What you will do
Reproduce the material that follows, keeping every line exactly as it is.

── Given information

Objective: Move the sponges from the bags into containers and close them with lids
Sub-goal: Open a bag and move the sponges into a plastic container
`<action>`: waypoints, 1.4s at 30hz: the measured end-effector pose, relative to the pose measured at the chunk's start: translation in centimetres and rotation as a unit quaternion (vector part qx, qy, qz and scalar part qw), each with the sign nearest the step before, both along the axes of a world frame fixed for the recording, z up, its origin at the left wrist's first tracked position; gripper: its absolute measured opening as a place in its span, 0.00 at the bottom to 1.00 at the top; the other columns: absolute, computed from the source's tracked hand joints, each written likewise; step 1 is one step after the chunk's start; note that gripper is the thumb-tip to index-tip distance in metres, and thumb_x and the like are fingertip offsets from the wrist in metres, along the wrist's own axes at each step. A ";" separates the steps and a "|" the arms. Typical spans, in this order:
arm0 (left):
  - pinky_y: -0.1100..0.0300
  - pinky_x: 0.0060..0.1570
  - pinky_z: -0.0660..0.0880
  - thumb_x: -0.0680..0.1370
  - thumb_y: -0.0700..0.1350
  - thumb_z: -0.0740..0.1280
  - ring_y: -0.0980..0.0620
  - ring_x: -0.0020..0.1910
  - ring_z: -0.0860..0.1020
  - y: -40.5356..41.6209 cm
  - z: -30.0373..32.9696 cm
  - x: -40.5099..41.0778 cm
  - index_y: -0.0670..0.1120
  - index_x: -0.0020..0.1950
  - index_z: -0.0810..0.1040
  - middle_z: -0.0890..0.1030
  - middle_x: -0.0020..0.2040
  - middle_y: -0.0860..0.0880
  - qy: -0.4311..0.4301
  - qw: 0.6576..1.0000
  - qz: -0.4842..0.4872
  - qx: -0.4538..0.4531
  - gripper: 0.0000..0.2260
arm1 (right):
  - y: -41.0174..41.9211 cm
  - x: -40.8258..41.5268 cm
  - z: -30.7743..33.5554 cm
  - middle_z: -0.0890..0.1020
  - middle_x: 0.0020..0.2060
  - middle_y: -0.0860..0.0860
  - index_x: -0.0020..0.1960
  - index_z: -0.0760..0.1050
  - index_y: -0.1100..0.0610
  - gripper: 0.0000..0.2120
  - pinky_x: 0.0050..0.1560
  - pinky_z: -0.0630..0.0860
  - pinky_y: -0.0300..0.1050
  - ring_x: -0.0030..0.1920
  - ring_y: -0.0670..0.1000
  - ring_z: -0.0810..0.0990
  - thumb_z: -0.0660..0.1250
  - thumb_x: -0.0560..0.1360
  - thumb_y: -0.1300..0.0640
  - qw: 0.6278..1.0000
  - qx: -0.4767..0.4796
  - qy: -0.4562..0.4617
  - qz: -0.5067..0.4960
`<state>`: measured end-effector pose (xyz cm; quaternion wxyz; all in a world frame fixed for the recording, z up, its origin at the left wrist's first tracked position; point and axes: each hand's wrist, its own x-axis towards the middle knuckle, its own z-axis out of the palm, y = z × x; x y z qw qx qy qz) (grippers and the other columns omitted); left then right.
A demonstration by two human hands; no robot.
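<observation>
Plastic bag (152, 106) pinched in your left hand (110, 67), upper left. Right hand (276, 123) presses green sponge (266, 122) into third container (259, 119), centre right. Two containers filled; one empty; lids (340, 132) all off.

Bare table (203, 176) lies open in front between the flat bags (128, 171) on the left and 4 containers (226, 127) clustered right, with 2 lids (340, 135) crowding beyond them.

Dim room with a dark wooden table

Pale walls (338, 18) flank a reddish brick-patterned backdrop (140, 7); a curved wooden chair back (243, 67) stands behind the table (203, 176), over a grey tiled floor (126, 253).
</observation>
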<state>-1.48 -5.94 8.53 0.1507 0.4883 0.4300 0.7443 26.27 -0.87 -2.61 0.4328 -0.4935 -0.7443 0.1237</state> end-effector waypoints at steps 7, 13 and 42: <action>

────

Response to the exercise
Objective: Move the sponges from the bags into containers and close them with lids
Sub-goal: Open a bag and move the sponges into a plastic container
`<action>`: waypoints, 1.4s at 30hz: the measured end-effector pose, relative to the pose measured at the chunk's start: translation in centimetres and rotation as a unit quaternion (vector part qx, qy, qz and scalar part qw), each with the sign nearest the step before, both along the axes of a world frame fixed for the recording, z up, its origin at the left wrist's first tracked position; gripper: its absolute measured opening as a place in its span, 0.00 at the bottom to 1.00 at the top; the other columns: absolute, computed from the source's tracked hand joints, each written likewise; step 1 is one step after the chunk's start; note that gripper is the thumb-tip to index-tip distance in metres, and thumb_x and the like are fingertip offsets from the wrist in metres, along the wrist's own axes at each step. A ";" separates the steps and a "|" the arms. Typical spans, in this order:
arm0 (left):
  - pinky_y: -0.1100..0.0300
  - pinky_x: 0.0060..0.1570
  - pinky_z: -0.0660..0.0880
  - thumb_x: -0.0680..0.1370
  - thumb_y: -0.0700..0.1350
  - thumb_z: -0.0740..0.1280
  - ring_y: -0.0980..0.0620
  - ring_x: -0.0020..0.1910
  - ring_z: -0.0860..0.1020
  - y: -40.5356..41.6209 cm
  - z: -30.0373..32.9696 cm
  - x: -40.5099..41.0778 cm
  - index_y: -0.0670..0.1120
  - index_x: -0.0020..0.1950
  - index_z: -0.0810..0.1040
  - middle_z: -0.0890..0.1030
  - middle_x: -0.0020..0.2040
  - middle_y: -0.0860..0.0880
  - qy: -0.4311..0.4301
  - qw: 0.6576..1.0000
  - qz: -0.4842..0.4872
  - qx: -0.4538..0.4531
  - gripper: 0.0000..0.2260
arm1 (right):
  - y: -41.0174..41.9211 cm
  - x: -40.8258..41.5268 cm
  - z: -30.7743..33.5554 cm
  - middle_z: -0.0890..0.1020
  - middle_x: 0.0020..0.2060
  - middle_y: -0.0860..0.0860
  - index_x: -0.0020..0.1960
  - index_z: -0.0760..0.1050
  - index_y: -0.1100..0.0610
  - gripper: 0.0000..0.2120
  - pinky_x: 0.0050..0.1560
  - pinky_z: -0.0630..0.0860
  - pinky_y: -0.0300..0.1050
  - ring_x: -0.0030..0.1920
  - ring_y: -0.0670..0.1000
  - ring_z: -0.0810..0.0990
  - thumb_z: -0.0660..0.1250
  - thumb_x: -0.0560..0.1360
  - thumb_y: -0.1300..0.0640
  - qw: 0.6278..1.0000
  - qx: -0.4767..0.4796
  - qy: -0.4562..0.4617
  - qz: -0.5067..0.4960
`<state>`: measured end-effector pose (xyz cm; quaternion wxyz; all in a world frame fixed for the recording, z up, its origin at the left wrist's first tracked position; point and axes: each hand's wrist, its own x-axis towards the middle knuckle, its own z-axis out of the palm, y = z × x; x y z qw qx qy qz) (grippers and the other columns omitted); left then right.
A demonstration by two human hands; no robot.
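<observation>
Plastic bag (152, 106) pinched in your left hand (110, 67), upper left. Right hand (276, 123) presses green sponge (266, 122) into third container (259, 119), centre right. Two containers filled; one empty; lids (340, 132) all off.

Bare table (203, 176) lies open in front between the flat bags (128, 171) on the left and 4 containers (226, 127) clustered right, with 2 lids (340, 135) crowding beyond them.

Dim room with a dark wooden table

Pale walls (338, 18) flank a reddish brick-patterned backdrop (140, 7); a curved wooden chair back (243, 67) stands behind the table (203, 176), over a grey tiled floor (126, 253).
</observation>
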<state>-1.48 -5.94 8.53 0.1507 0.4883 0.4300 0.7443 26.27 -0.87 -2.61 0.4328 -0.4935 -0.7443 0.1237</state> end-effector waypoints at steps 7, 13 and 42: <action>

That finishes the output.